Она уже скакала по самодельной сцене, зазывая зрителей, не хуже отошедших в легенды скоморохов. Отвлекшись на мальчика, Клим и не заметил, в какой момент она превратилась из полуреальной и вместе с тем такой живой женщины в рыжего клоуна-подростка, горластого и нахального. Грима на ней почти не было, только лохматый парик, и все же перед ним было совсем другое лицо, другой человек.
Замерев, чтобы не спугнуть Петьку и не смутить по-кошачьи подбиравшихся зрителей, Клим смотрел на рыжего клоуна во все глаза, а рядом кувыркался еще и маленький, проказливый Арлекин. И, как положено, красовалась юная, обворожительная Коломбина.
«У них получится! – все сильнее волнуясь и кусая губы, твердил Клим. – Мои глаза не будут единственными». Но Зина все равно смотрела только на него, хотя постоянно находилась в движении. Так танцор, кружась волчком, выбирает глазами точку, которая поможет ему не потерять равновесие. Клим с трудом улавливал смысл шуток и анекдотов, которые выкрикивала Зина, потому что его слух жадно вбирал звуки, раздававшиеся сзади, из стихийно сложившегося зрительного зала. Смешки, всплески аплодисментов, слова-слова-слова, все это Клим пропускал через себя, добровольно сделавшись живым фильтром, отсеивающим все недоброе, чтобы оно не дошло до Зины.
Но такого почти и не было. «Во язык чешет!» – было самым сомнительным из всего, что Клим услышал. Да и это было произнесено с таким уважением, что он даже не забеспокоился.
Когда острый Зинин язычок добрался до современных нуворишей, он едко усмехнулся: «Репертуар им явно не папа подбирал…» И уже без злорадства удивился: «А ведь она не уважает его… За что же она может его любить? Его ведь даже и жалеть не за что…»
По некоторым обрывкам фраз Клим догадался, что зрители ждут момента, когда артисты пойдут с шапкой по кругу. И опасаются, как бы не упустить его, чтобы вовремя пуститься наутек. Решившись потревожить малыша, который, впрочем, с удовольствием переместился на другое колено, Клим обернулся к зрителям и негромко сказал:
– Не волнуйтесь, это бесплатный спектакль. Никто с вас денег не потребует.

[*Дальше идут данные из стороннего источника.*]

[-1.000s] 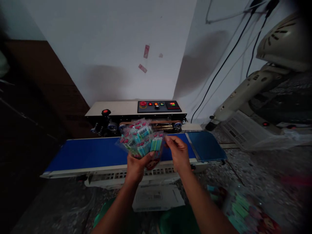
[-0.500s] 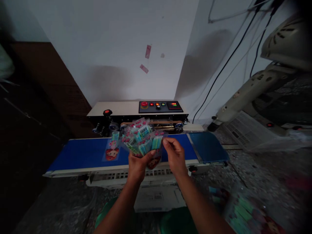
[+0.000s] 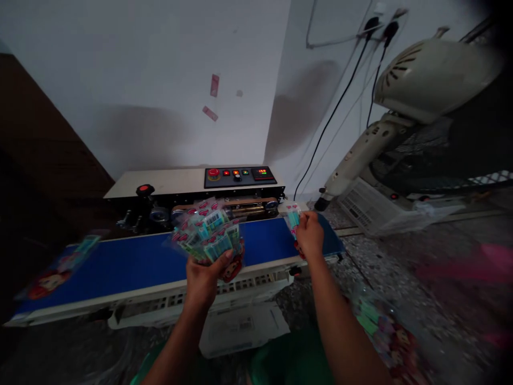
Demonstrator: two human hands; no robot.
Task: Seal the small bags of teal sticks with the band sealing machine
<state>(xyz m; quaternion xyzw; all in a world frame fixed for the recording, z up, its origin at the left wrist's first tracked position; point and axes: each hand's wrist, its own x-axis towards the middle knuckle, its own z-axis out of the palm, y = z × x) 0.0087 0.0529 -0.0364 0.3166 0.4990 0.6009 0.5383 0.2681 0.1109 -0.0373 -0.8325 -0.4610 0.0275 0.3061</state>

– А чего ж они тогда хотят? – недоверчиво хмыкнул кто-то, и остальные тоже негромко загудели.
Он произнес с нажимом, чтобы заставить их поверить:
– Просто порадовать вас.
– С чего бы это? – процедил неуловимо похожий на Ворона парнишка.
Клима вдруг осенило:
– Это концерт в память одного человека, который здесь жил. Его внук приезжал недавно. Поздно, к сожалению. Это он попросил их…
Собравшиеся понимающе закивали, поглядывая друг на друга, и Клим обрадовался, что попал в точку. Уважение к уже ушедшим было понятнее уважения к живым.
Радость, сменившая напряжение, сделала их лица похожими на человеческие, хотя, обернувшись, Клим был сначала поражен:
«Боже ты мой… Одни Шариковы…»
Теперь они понемногу превращались в людей – все еще уродливых и замордованных жизнью, но хотя бы неозлобленных. Климу показалось, что прямо сейчас, на его глазах, они учатся улыбаться. Не пьяно хохотать, как умели и раньше, и не злорадно посмеиваться, а улыбаться оттого, что просто хорошо на душе. Ведь не может не стать хорошо, когда кто-то дарит тебе праздник в стране будничных красных дней.